• WORK TO BE COMPLETED: Transcribe the full listing without changing a word, and omit its pictures.

————————

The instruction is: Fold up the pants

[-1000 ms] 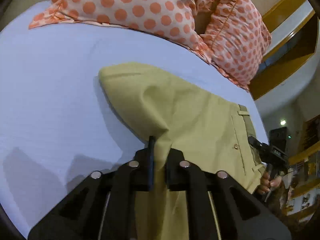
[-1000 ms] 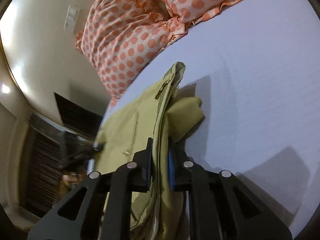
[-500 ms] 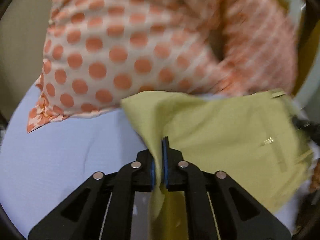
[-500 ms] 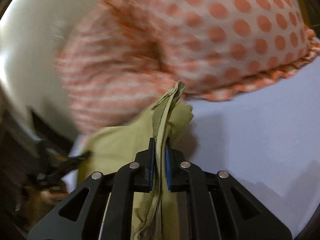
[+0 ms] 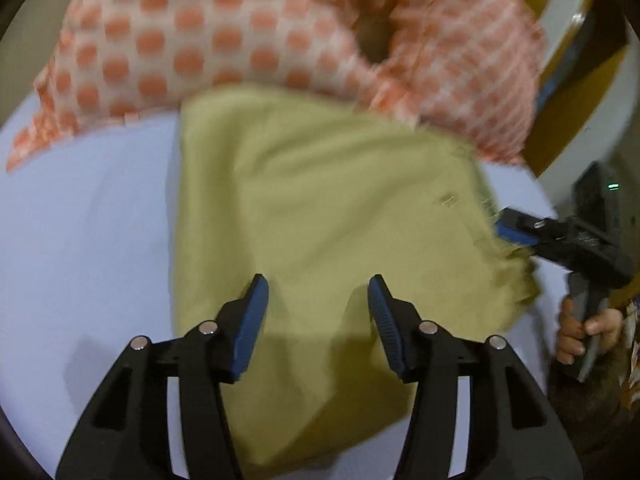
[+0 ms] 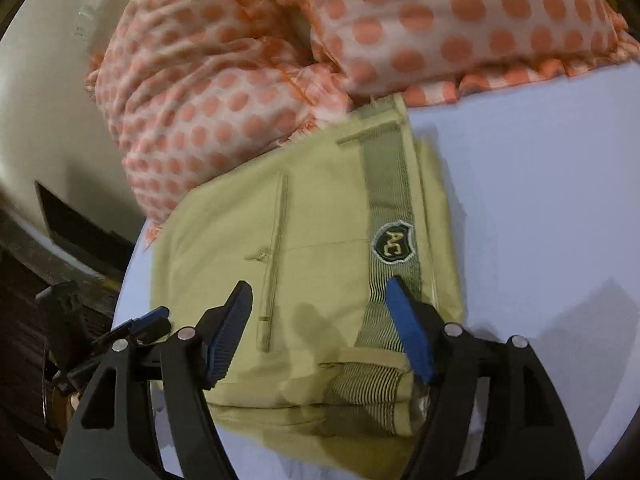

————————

• SOLUTION FOR THIS TASK:
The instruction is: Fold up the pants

[-1000 ms] 
[-1000 ms] 
[-500 ms] 
[-500 ms] 
[+0 ms] 
[+0 ms] 

The exercise is done, with nothing more to add.